Related to FreeNAS - Bug #36618: mpr(4) drive enumeration issueClosed

History

#1 Updated by Lee Clements about 1 year ago

  • File gmultipath.txt added

Adding the output of gmultipath list -a.

#2 Updated by Dru Lavigne about 1 year ago

  • Category changed from Middleware to OS
  • Assignee changed from Release Council to Alexander Motin
  • Private changed from No to Yes

#3 Updated by Alexander Motin about 1 year ago

  • Status changed from Unscreened to Blocked
  • Reason for Blocked set to Need additional information from Author

In the dmesg provided I see only 80 da devices, while there is indeed 112 lines of "SAS Address from SAS device page0". So unless there is some output artifact, I would not say that it is a middleware bug, at least it seems like not only it, but also something is not good either within the driver or in CAM layer of FreeBSD.

I'd like to ask for more information, for example, full FreeNAS debug archive (System -> Advanced -> Save Debug), possibly after enabling verbose messages on boot.
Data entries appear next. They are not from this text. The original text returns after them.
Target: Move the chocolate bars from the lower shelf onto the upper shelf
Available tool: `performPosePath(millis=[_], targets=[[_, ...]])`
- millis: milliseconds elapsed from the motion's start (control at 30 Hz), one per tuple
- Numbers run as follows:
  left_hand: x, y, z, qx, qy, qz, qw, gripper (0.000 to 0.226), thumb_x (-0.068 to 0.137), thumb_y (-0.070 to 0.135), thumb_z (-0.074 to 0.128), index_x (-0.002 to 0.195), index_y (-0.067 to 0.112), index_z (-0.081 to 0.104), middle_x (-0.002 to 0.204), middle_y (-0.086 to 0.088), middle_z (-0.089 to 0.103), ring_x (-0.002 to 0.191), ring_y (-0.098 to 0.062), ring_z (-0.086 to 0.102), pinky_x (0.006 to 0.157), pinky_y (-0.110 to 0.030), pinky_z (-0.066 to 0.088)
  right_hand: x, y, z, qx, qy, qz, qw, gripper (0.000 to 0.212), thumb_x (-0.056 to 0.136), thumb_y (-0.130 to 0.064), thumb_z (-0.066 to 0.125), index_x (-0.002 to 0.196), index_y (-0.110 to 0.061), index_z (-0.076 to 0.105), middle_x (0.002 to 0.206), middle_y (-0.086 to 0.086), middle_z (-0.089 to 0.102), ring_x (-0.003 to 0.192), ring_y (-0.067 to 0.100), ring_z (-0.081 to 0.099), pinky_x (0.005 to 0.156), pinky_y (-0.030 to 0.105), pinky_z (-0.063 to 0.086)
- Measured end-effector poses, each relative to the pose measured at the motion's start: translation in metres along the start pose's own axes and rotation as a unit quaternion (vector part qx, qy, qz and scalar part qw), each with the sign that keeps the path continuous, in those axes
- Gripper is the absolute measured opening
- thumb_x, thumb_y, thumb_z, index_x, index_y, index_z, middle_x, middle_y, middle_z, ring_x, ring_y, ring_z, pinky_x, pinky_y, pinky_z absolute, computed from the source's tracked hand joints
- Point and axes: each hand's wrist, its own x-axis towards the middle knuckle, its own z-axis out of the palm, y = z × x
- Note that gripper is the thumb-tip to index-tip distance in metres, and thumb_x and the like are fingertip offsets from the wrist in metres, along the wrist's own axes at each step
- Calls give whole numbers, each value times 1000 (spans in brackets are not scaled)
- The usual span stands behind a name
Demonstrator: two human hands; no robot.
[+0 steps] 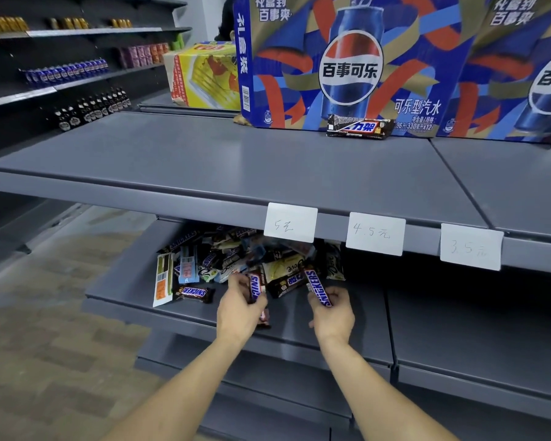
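A brown Snickers bar (257, 286) is gripped in the left hand (240, 308), another brown Snickers bar (317, 286) in the right hand (333, 313), above the grey lower shelf's (331, 326) front edge. Risk: bars snagged under the grey upper shelf's (204, 163) lip, dislodging white paper price tags (290, 222).

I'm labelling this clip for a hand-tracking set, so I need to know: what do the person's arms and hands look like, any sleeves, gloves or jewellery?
Both forearms are bare up to the bottom edge of the picture, with no sleeve in view. The left hand and the right hand wear no gloves. No watch, bracelet or ring shows on either wrist or on the visible fingers. No tattoos or markings can be seen.
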Motion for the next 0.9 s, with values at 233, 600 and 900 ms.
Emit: performPosePath(millis=[233,600,900], targets=[[-5,-7,22,55,-52,-42,996,43,90,24,61,127,35,41,72,0,67,55,-18,67,57,-41,59,-5,-17,6,166,85,185,965,24,91,-26,65,103,-14,49,79,10,66,37,17,55,35,22,39],[7,-3,9,287,-114,113,945,38,94,33,55,132,34,55,113,5,56,108,-19,53,86,-32,48,-24,-41,-7,309,-52,291,904,17,98,-4,47,107,-1,60,70,16,65,40,14,58,37,20,46],[19,-17,5,377,-154,214,888,41,92,39,58,133,39,51,134,8,49,126,-19,37,101,-33,33,-3,-7,-26,-168,-126,-54,976,25,89,-8,58,104,-26,65,103,-2,70,81,14,68,71,32,57]])
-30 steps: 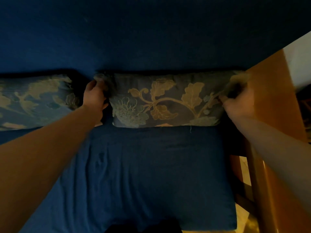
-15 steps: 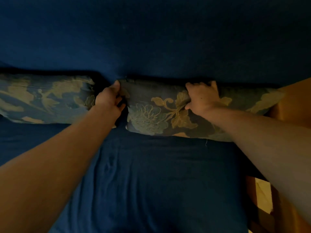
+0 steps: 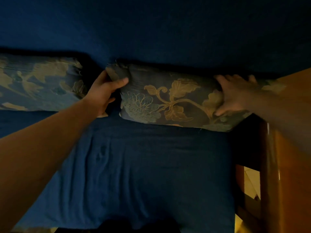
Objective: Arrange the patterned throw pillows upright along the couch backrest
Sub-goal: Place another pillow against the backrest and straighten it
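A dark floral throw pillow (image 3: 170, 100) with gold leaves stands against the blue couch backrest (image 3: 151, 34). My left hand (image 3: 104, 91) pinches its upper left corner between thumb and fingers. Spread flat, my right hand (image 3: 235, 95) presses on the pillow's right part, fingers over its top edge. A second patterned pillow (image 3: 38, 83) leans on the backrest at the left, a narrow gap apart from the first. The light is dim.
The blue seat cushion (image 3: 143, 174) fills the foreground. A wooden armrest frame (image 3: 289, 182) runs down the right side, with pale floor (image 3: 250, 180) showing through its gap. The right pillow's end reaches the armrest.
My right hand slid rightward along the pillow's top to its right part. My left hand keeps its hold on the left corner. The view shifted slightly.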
Also may be useful to enable dev.mpr.0.debug_level=0x23 or even dev.mpr.0.debug_level=0x223 to see what is going on with device mapping inside the driver.

Actually not so long ago in nightly builds I've fixed one nasty bug in device mapping of the mpr driver, leading to device not being reported: https://github.com/freenas/os/commit/313e837c8c3ce7ae36ea16f1e7bdbde8541c15ba , so you may try some recent nightly build to see whether it change anything.

#4 Updated by Lee Clements about 1 year ago

  • File dmesg-6-28-00-02.txt added

Alexander Motin wrote:

In the dmesg provided I see only 80 da devices, while there is indeed 112 lines of "SAS Address from SAS device page0". So unless there is some output artifact, I would not say that it is a middleware bug, at least it seems like not only it, but also something is not good either within the driver or in CAM layer of FreeBSD.

I'd like to ask for more information, for example, full FreeNAS debug archive (System -> Advanced -> Save Debug), possibly after enabling verbose messages on boot. Also may be useful to enable dev.mpr.0.debug_level=0x23 or even dev.mpr.0.debug_level=0x223 to see what is going on with device mapping inside the driver.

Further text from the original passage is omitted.